**Problem to solve:**
Your copy must hold all of the data below, unchanged and without images.

════

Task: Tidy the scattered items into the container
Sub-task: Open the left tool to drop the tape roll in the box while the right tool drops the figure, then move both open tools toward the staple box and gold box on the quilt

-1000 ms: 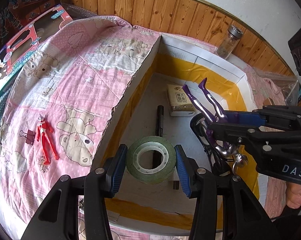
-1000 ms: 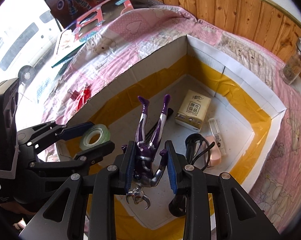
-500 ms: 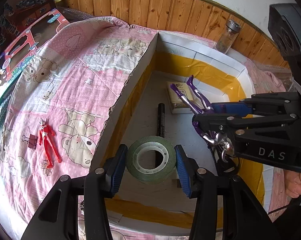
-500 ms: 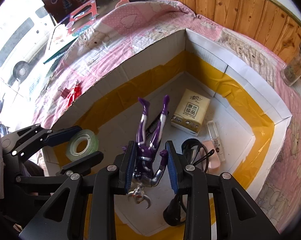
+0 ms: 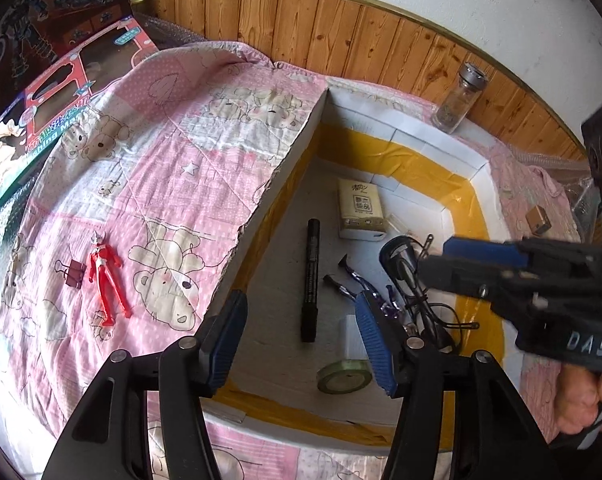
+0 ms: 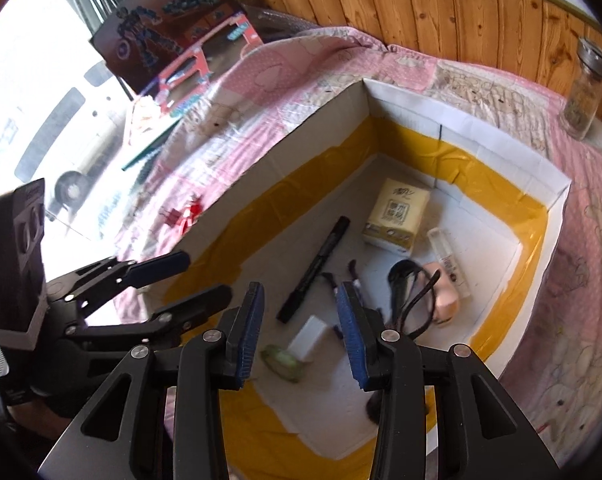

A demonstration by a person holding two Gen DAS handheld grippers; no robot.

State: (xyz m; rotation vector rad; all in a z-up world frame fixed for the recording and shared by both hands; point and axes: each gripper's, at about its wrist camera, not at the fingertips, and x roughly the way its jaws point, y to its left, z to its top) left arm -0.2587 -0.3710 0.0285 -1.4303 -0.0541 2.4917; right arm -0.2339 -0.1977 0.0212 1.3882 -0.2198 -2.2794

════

**Your response:**
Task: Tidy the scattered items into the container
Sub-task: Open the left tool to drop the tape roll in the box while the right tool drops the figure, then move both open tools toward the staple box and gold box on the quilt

-1000 ms: 
-1000 ms: 
-500 ms: 
-500 ms: 
+0 ms: 
+0 ms: 

A demonstration by a person holding two Gen DAS handheld grippers; no robot.

State: (xyz m; rotation vector rad; all in a z-up world frame fixed for the recording and shared by both hands; point and axes: each gripper's, at about its wrist camera, not at the fingertips, and x roughly the way its jaws point, y to its left, z to its top) left arm -0.2587 -0.3710 0.0285 -1.4303 -0.0541 2.4917; right arm -0.2339 -0.1977 0.0212 1.3882 -0.2198 -2.2794

This output has been given in full.